§ **What the exercise asks**: Begin at the line containing "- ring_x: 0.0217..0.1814" in the entries below and end at the line containing "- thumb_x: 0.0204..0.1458"; transcribe that range exactly and nothing outside it.

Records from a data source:
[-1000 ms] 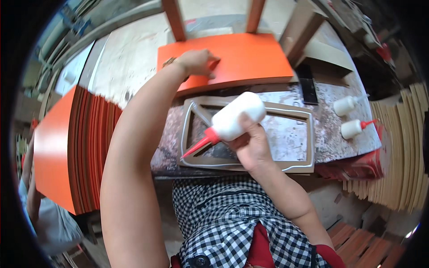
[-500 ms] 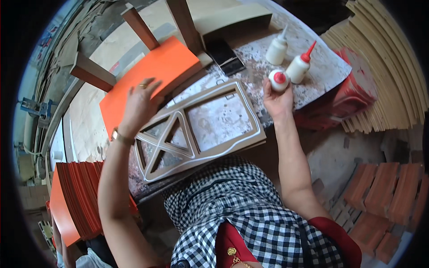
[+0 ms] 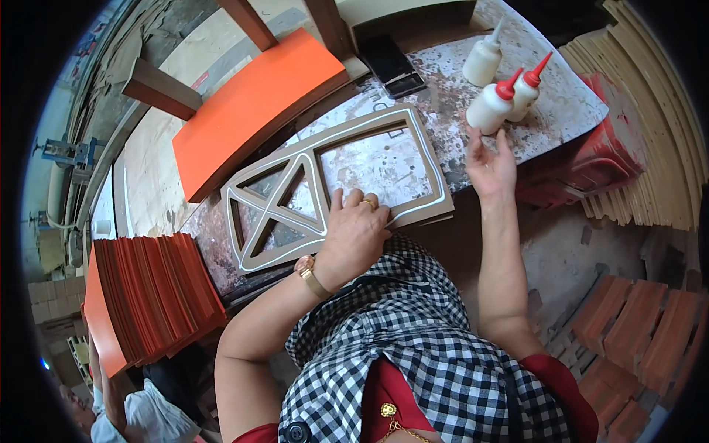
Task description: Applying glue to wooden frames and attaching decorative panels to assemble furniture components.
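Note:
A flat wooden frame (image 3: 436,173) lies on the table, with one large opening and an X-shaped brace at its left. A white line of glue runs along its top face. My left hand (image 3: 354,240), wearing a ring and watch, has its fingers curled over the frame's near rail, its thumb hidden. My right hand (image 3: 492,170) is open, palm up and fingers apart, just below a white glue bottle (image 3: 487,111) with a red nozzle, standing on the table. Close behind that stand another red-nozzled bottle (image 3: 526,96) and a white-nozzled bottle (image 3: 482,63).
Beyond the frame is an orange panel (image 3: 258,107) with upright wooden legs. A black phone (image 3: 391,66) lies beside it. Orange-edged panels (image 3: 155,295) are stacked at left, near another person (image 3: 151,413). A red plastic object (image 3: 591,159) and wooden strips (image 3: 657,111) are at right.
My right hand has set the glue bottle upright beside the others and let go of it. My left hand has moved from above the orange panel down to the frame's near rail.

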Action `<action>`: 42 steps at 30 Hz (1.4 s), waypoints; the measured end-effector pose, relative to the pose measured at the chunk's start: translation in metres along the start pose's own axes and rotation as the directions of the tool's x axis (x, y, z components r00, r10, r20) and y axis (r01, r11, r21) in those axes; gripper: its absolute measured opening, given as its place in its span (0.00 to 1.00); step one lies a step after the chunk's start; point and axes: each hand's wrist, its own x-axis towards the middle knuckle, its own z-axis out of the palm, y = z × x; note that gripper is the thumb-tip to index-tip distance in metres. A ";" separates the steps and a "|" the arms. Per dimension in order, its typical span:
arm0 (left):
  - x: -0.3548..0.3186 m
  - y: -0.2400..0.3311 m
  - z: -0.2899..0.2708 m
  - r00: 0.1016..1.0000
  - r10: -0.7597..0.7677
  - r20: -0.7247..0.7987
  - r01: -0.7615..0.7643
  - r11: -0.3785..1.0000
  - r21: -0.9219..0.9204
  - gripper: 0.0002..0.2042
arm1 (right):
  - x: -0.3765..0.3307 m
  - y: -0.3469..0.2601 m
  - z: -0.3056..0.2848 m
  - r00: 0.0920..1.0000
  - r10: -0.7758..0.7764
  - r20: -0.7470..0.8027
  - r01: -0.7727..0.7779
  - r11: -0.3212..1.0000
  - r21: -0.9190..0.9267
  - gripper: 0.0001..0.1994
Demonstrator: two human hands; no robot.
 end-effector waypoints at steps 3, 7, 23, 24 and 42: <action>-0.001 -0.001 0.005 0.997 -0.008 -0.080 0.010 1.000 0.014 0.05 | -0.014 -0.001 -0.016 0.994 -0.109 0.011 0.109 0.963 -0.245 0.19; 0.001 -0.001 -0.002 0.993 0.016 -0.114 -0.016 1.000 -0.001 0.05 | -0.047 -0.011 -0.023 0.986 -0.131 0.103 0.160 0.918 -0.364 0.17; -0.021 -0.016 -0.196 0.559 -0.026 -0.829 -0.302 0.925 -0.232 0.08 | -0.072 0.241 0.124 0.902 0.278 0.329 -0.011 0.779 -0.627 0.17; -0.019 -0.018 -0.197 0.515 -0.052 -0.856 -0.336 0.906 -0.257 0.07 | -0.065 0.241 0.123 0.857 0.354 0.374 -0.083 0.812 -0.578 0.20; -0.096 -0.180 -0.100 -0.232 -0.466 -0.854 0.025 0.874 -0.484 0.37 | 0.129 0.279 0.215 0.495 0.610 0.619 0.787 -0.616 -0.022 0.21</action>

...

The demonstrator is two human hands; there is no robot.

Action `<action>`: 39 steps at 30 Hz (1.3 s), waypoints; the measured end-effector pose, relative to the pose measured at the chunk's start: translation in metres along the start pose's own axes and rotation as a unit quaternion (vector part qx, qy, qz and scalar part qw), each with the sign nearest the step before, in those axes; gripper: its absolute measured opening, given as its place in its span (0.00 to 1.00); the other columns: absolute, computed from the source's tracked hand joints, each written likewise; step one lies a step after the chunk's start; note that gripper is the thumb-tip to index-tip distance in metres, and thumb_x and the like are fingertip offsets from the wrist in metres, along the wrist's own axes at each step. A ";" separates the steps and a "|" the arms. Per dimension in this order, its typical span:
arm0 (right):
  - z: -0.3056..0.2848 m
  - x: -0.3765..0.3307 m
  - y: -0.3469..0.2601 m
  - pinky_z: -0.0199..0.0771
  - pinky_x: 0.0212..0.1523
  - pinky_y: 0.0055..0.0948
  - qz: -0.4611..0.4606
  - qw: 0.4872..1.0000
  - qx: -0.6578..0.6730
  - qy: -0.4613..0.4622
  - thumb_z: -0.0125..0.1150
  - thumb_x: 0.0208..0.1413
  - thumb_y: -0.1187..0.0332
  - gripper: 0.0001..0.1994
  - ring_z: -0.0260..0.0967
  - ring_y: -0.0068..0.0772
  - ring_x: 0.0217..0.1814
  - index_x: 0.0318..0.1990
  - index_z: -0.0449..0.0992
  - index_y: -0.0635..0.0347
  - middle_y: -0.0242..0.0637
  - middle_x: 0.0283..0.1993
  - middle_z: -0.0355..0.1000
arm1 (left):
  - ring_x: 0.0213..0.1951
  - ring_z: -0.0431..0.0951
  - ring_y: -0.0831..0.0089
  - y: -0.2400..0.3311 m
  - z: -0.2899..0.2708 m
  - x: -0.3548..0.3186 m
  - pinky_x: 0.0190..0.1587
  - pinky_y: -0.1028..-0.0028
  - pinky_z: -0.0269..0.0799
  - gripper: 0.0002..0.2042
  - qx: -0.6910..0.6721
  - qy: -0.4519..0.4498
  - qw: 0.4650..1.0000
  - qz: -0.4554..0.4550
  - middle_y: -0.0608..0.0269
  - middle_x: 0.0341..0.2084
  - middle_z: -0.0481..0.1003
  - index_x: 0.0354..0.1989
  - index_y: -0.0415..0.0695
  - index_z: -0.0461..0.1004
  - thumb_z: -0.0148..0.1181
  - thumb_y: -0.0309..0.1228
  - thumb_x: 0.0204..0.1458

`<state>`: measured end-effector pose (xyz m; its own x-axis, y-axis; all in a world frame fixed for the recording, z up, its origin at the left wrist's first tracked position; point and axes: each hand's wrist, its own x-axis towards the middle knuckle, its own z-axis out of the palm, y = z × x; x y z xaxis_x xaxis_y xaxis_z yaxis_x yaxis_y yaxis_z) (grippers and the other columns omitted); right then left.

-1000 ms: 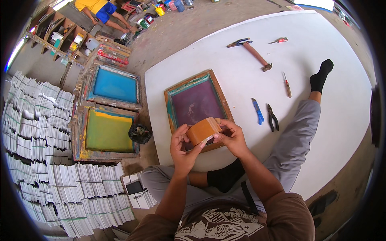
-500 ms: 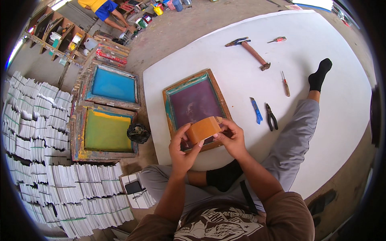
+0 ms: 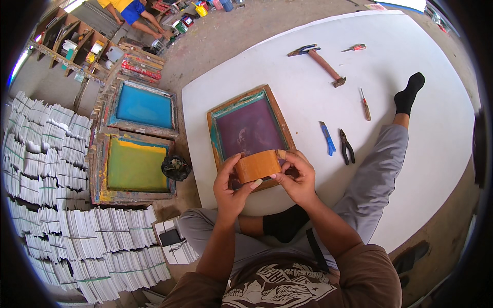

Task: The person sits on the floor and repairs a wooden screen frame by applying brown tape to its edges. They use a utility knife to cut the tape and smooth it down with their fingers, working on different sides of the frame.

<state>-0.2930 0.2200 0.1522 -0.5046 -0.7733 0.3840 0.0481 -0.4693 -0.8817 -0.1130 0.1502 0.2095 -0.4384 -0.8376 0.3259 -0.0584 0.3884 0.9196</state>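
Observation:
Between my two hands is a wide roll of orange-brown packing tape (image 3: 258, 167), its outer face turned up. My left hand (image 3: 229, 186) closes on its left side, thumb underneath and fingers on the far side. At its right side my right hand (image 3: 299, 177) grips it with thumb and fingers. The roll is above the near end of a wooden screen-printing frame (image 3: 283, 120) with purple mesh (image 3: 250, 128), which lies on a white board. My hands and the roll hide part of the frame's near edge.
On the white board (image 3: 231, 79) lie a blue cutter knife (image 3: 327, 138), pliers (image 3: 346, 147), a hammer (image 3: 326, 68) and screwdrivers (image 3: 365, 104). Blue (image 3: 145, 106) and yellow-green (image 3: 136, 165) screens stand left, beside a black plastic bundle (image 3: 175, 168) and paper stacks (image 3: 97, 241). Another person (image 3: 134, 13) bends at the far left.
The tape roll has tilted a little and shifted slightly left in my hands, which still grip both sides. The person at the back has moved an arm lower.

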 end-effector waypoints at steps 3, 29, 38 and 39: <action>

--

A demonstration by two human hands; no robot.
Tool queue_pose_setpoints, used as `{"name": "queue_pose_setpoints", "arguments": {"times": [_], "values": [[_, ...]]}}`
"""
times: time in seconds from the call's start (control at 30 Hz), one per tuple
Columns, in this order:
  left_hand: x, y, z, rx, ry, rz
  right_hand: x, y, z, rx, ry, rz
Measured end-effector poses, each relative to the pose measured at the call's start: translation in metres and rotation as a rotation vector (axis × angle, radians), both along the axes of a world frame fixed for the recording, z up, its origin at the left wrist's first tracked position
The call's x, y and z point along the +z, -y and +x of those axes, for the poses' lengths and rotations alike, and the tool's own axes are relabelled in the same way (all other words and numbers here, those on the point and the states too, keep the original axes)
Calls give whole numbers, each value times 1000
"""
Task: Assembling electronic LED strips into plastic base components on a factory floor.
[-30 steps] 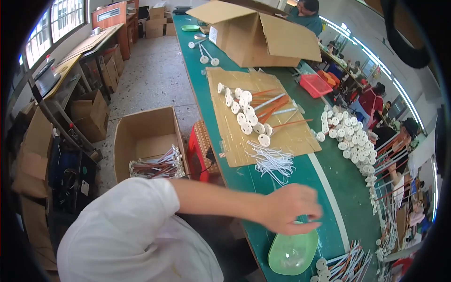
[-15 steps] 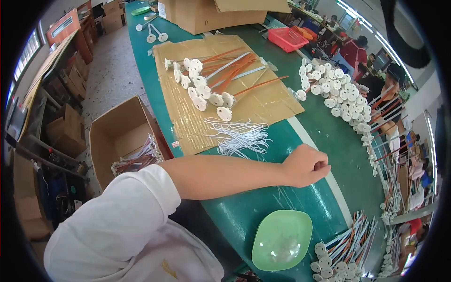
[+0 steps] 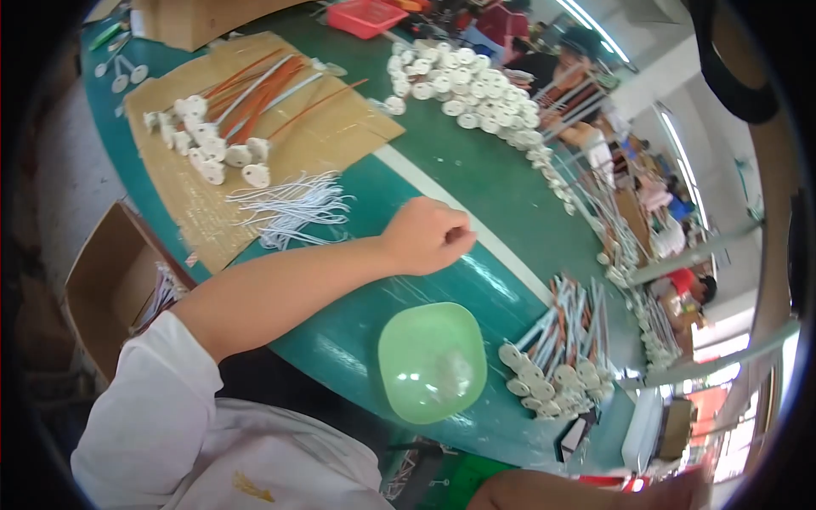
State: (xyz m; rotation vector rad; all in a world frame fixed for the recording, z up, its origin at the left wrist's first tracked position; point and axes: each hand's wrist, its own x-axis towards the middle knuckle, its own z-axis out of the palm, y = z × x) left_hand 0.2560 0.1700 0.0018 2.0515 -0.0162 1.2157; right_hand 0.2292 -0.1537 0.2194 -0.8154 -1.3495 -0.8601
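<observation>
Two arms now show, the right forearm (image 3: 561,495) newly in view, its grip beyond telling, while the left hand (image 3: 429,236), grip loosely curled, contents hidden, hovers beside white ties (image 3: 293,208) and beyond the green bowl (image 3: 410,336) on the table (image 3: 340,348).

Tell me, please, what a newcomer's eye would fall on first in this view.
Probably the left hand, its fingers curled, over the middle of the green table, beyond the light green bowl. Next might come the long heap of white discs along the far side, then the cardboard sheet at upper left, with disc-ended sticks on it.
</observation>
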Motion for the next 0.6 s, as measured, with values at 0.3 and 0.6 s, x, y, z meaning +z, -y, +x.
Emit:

§ **Written response**:
  - ring_x: 0.0217..0.1814
  - index_x: 0.0318..0.1990
  - index_z: -0.0449..0.0992
  - index_y: -0.0635..0.0347
  - middle_y: -0.0242..0.0637
  - middle_x: 0.0283..0.1993
  - middle_z: -0.0355..0.1000
arm1 (left):
  - ring_x: 0.0213..0.1951
  - ring_z: -0.0431..0.0951
  - ring_y: -0.0831..0.0089
  - y: -0.2400..0.3311 m
  - z: -0.2899..0.2708 m
  - x: -0.3548..0.3186 m
  - pinky_x: 0.0190..0.1587
  - pinky_y: -0.1028..-0.0028
  - pinky_z: -0.0269..0.0799
  - gripper: 0.0002..0.2042
  - qx: -0.6910..0.6721
  - qy: -0.4519..0.4498
  - qw: 0.4650..1.0000
  - qz: -0.4554..0.4550
  - middle_y: -0.0608..0.0269
  - middle_x: 0.0341..0.2084
  - middle_z: -0.0481..0.1003
  - index_x: 0.0354..0.1989
  - index_y: -0.0415..0.0695
  - index_z: -0.0461..0.1004
  - thumb_z: -0.0148..0.1181
  - thumb_y: -0.0309..0.1228
  - thumb_x: 0.0204..0.1458

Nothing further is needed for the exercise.